The items listed here only refer to an exemplary delivery portion of the plant integration. Salt pipelines and civil engineering, as well as supplementary BoP systems, are explicitly not included in the integration costs. The integration costs amount to EUR 4.45 million BEC for concept HRH-HPPH9_indirectly.

Electrotechnical and Control Integration

The simulations in Section 3 show that the integration of the TES has an impact on the entire water/steam cycle. This means that, in addition to the electrical and control integration of the storage facility, control optimization of power plant controls that are strongly influenced by the storage facility, e.g., condensate control, must also be considered.
The following planning assumptions were made for the investigations and the resulting cost estimate:
  • The storage tanks will be fully integrated into the main control system.
  • Sufficient space is available in existing control cabinets and switchgear, and only a small amount of cable routing is required.
With the quantity structure for sensors and actuators derived from process engineering for both concepts, considering the results from Section 4 and based on experience at the Walsum site, the costs for integration were derived.

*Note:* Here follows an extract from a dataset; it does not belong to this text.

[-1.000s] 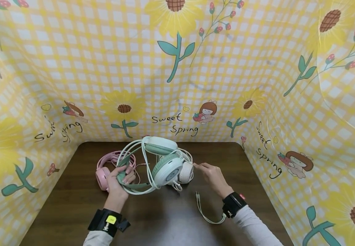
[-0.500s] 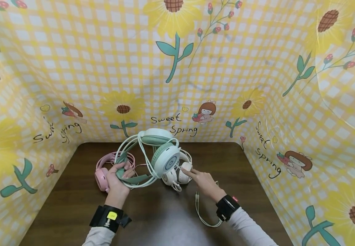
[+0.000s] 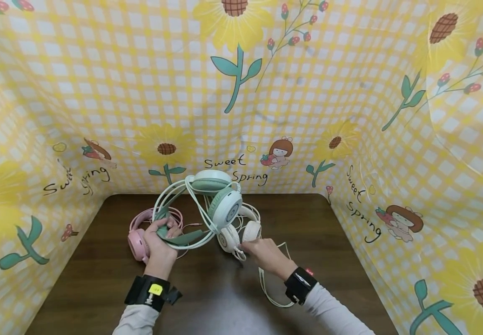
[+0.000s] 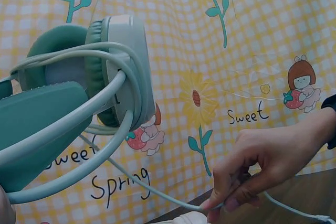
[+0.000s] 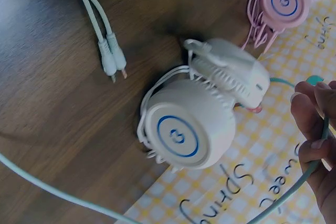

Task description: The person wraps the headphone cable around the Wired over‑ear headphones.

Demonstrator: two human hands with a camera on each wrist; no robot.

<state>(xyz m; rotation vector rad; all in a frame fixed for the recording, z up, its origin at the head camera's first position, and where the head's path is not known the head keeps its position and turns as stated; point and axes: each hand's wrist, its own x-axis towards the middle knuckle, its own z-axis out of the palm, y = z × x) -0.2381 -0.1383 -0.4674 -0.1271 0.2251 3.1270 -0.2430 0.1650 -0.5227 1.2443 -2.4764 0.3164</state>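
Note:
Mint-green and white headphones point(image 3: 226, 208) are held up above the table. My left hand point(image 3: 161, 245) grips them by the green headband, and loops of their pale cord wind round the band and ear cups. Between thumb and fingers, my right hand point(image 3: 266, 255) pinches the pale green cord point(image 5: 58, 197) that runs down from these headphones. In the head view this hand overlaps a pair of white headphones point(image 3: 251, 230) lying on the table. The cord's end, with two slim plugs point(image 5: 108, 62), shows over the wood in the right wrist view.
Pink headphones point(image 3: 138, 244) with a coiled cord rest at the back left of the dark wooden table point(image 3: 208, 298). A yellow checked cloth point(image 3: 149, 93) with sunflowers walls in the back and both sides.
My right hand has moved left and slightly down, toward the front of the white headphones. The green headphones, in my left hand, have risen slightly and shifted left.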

Potential extensions to the sensors and actuators resulting from the approval and basic requirement for unit protection of the storage facility—but also of the power plant—were discussed (including conductivity measurements, 2-of-3 design) but must be specified at a later planning stage as part of a HAZOP analysis and are therefore not adequately considered in the costs where applicable.
The costs considered for electrotechnical and control integration include:
  • Electrotechnical and control planning and documentation;
  • Creation of measurements and drives;
  • Function implementation;
  • Integration into the operating and monitoring system;
  • Control optimization (power plant controls, especially condensate, feedwater);
  • Support of cold and hot IBS;
  • Function implementation;
  • Integration into secondary systems (telephone system, BMA, camera, loudspeaker system, incl. installation);
  • Control assembly and power installation, including scaffolding.
The costs amount to EUR 1.08 m BEC for concept HRH-HPPH9_indirectly.

Cost Summary

In addition to the above-mentioned integration costs, further specific construction costs must be considered for the HRH-HPPH9_indirectly concept, which result from approval requirements, including construction costs for a catch basin, splash protection, and foundation cooling. In total, the integration costs amount to the values listed in Table 3 (concept CRH/LS-HPPH7_directly as a generalization of concept HRH-HPPH9_indirectly).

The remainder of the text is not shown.